**Assignment:** Copy everything in the listing below word for word, apart from any images.

**Exercise materials:**
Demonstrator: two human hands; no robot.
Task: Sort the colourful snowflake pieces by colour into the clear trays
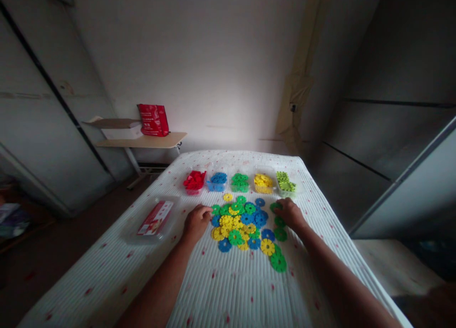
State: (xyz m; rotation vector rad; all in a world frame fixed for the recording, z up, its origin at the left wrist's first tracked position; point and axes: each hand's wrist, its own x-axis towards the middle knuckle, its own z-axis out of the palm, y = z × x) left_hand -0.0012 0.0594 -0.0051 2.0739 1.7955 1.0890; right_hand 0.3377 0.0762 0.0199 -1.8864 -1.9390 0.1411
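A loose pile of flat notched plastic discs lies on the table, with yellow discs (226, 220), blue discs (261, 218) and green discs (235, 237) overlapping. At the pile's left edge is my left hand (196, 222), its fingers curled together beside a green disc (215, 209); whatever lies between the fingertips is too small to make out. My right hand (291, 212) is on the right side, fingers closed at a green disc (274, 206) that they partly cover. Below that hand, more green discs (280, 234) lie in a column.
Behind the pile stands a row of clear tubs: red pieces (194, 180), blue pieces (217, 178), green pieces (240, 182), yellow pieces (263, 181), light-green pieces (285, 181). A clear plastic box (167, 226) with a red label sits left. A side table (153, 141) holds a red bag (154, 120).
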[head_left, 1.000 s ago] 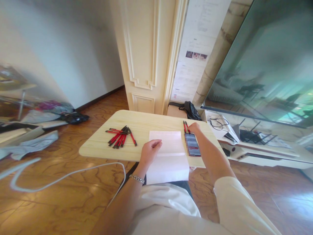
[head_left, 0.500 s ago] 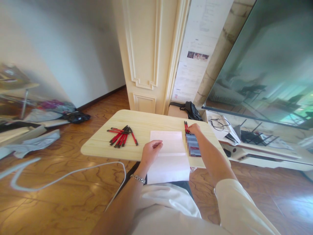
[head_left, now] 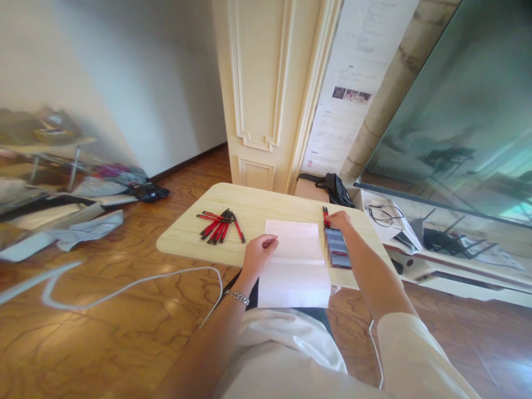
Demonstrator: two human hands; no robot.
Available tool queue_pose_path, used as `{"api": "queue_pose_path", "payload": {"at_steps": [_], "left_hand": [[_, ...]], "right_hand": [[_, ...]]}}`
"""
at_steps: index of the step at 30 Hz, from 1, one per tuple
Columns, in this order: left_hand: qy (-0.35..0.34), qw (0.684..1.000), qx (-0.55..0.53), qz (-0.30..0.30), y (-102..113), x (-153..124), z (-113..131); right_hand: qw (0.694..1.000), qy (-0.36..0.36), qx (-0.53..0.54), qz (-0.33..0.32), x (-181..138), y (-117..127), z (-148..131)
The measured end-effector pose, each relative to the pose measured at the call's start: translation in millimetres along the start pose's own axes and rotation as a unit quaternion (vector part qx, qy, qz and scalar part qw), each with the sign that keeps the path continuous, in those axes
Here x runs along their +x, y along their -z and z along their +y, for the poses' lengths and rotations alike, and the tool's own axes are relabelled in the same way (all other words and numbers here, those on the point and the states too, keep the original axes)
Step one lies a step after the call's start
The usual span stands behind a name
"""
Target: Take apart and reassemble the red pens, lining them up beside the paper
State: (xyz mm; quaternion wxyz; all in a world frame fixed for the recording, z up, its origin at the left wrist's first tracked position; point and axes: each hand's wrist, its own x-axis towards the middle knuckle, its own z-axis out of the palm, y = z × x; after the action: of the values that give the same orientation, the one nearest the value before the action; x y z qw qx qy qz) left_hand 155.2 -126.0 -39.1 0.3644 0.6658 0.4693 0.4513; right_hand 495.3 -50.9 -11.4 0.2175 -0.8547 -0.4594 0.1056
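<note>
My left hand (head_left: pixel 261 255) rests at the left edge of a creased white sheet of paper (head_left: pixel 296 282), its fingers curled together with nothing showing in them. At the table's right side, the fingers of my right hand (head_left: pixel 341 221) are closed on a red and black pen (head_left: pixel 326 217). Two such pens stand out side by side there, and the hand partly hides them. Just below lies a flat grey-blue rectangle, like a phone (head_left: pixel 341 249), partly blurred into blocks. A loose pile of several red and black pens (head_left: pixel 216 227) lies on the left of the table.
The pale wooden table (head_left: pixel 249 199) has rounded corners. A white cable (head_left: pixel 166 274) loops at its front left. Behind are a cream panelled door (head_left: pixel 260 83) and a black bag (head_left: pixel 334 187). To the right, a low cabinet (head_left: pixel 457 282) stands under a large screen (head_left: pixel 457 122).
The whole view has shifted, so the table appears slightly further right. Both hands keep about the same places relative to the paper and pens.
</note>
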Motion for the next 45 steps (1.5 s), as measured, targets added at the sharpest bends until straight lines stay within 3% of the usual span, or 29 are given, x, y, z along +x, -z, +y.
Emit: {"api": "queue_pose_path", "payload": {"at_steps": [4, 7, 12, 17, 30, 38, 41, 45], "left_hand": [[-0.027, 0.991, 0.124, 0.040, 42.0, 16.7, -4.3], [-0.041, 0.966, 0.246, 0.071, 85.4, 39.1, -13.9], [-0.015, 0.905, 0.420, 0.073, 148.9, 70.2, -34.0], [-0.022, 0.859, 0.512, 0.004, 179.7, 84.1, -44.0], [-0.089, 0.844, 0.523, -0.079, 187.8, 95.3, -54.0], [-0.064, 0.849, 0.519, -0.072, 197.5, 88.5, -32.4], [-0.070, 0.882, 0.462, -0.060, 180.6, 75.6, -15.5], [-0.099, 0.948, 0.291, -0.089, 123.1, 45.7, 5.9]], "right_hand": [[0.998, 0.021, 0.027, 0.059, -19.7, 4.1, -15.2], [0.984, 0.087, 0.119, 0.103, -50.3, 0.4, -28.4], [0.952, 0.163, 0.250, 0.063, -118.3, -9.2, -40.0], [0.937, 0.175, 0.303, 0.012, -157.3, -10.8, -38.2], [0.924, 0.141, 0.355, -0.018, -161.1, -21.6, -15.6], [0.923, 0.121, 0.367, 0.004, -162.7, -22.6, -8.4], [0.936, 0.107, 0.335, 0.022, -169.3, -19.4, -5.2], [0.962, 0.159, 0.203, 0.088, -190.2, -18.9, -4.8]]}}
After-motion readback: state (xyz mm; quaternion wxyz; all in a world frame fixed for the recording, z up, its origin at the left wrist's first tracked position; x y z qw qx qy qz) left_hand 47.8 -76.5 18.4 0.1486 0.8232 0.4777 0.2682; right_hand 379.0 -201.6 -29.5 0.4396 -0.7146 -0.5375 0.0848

**Task response:**
Demonstrator: two human hands; no robot.
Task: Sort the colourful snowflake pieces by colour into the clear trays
State: (xyz m; rotation vector rad; all in a world frame fixed for the recording, z up, its origin at the left wrist's first tracked position; point and axes: each hand's wrist, its own x-axis towards the middle knuckle, its own z-axis out of the palm, y = z × x) left_hand -0.0012 0.0594 -0.0051 2.0739 1.7955 1.0890; right_hand 0.3377 0.0762 0.0199 -1.8864 -1.9390 0.1411
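A loose pile of flat notched plastic discs lies on the table, with yellow discs (226, 220), blue discs (261, 218) and green discs (235, 237) overlapping. At the pile's left edge is my left hand (196, 222), its fingers curled together beside a green disc (215, 209); whatever lies between the fingertips is too small to make out. My right hand (291, 212) is on the right side, fingers closed at a green disc (274, 206) that they partly cover. Below that hand, more green discs (280, 234) lie in a column.
Behind the pile stands a row of clear tubs: red pieces (194, 180), blue pieces (217, 178), green pieces (240, 182), yellow pieces (263, 181), light-green pieces (285, 181). A clear plastic box (167, 226) with a red label sits left. A side table (153, 141) holds a red bag (154, 120).
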[head_left, 1.000 s ago] 
[head_left, 0.500 s ago] 
[head_left, now] 
Demonstrator: two human hands; no robot.
Available tool queue_pose_path, used as `{"api": "queue_pose_path", "payload": {"at_steps": [_], "left_hand": [[_, ...]], "right_hand": [[_, ...]]}}`
"""
at_steps: index of the step at 30 Hz, from 1, one per tuple
Columns, in this order: left_hand: qy (-0.35..0.34), qw (0.684..1.000), qx (-0.55..0.53), qz (-0.30..0.30), y (-102..113), x (-153..124), z (-113..131); right_hand: qw (0.694..1.000), qy (-0.36..0.36), qx (-0.53..0.54), qz (-0.33..0.32), x (-181..138), y (-117..127), z (-148..131)
The measured end-effector pose, each relative to the pose measured at the call's start: translation in millimetres along the start pose's own axes and rotation as a unit quaternion (vector part qx, qy, qz and scalar part qw), each with the sign that keeps the path continuous, in those axes
Here x runs along their +x, y along their -z and z along their +y, for the poses' lengths and rotations alike, and the tool's own axes are relabelled in the same way (all other words and numbers here, those on the point and the states too, keep the original axes)
Step one lies a step after the call's start
The usual span stands behind a name
"""
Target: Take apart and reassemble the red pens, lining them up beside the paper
State: (xyz mm; quaternion wxyz; all in a world frame fixed for the recording, z up, its origin at the left wrist's first tracked position; point and axes: each hand's wrist, its own x-axis towards the middle knuckle, its own z-axis out of the palm, y = z × x; after the action: of the values that give the same orientation, the one nearest the value before the action; x y z qw qx qy qz) left_hand 155.2 -126.0 -39.1 0.3644 0.6658 0.4693 0.4513; right_hand 495.3 -50.9 -11.4 0.2175 -0.8547 -0.4594 0.1056
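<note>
My left hand (head_left: pixel 261 255) rests at the left edge of a creased white sheet of paper (head_left: pixel 296 282), its fingers curled together with nothing showing in them. At the table's right side, the fingers of my right hand (head_left: pixel 341 221) are closed on a red and black pen (head_left: pixel 326 217). Two such pens stand out side by side there, and the hand partly hides them. Just below lies a flat grey-blue rectangle, like a phone (head_left: pixel 341 249), partly blurred into blocks. A loose pile of several red and black pens (head_left: pixel 216 227) lies on the left of the table.
The pale wooden table (head_left: pixel 249 199) has rounded corners. A white cable (head_left: pixel 166 274) loops at its front left. Behind are a cream panelled door (head_left: pixel 260 83) and a black bag (head_left: pixel 334 187). To the right, a low cabinet (head_left: pixel 457 282) stands under a large screen (head_left: pixel 457 122).
The whole view has shifted, so the table appears slightly further right. Both hands keep about the same places relative to the paper and pens.
</note>
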Motion for the next 45 steps (1.5 s), as measured, targets added at the sharpest bends until straight lines stay within 3% of the usual span, or 29 are given, x, y, z along +x, -z, +y.
Emit: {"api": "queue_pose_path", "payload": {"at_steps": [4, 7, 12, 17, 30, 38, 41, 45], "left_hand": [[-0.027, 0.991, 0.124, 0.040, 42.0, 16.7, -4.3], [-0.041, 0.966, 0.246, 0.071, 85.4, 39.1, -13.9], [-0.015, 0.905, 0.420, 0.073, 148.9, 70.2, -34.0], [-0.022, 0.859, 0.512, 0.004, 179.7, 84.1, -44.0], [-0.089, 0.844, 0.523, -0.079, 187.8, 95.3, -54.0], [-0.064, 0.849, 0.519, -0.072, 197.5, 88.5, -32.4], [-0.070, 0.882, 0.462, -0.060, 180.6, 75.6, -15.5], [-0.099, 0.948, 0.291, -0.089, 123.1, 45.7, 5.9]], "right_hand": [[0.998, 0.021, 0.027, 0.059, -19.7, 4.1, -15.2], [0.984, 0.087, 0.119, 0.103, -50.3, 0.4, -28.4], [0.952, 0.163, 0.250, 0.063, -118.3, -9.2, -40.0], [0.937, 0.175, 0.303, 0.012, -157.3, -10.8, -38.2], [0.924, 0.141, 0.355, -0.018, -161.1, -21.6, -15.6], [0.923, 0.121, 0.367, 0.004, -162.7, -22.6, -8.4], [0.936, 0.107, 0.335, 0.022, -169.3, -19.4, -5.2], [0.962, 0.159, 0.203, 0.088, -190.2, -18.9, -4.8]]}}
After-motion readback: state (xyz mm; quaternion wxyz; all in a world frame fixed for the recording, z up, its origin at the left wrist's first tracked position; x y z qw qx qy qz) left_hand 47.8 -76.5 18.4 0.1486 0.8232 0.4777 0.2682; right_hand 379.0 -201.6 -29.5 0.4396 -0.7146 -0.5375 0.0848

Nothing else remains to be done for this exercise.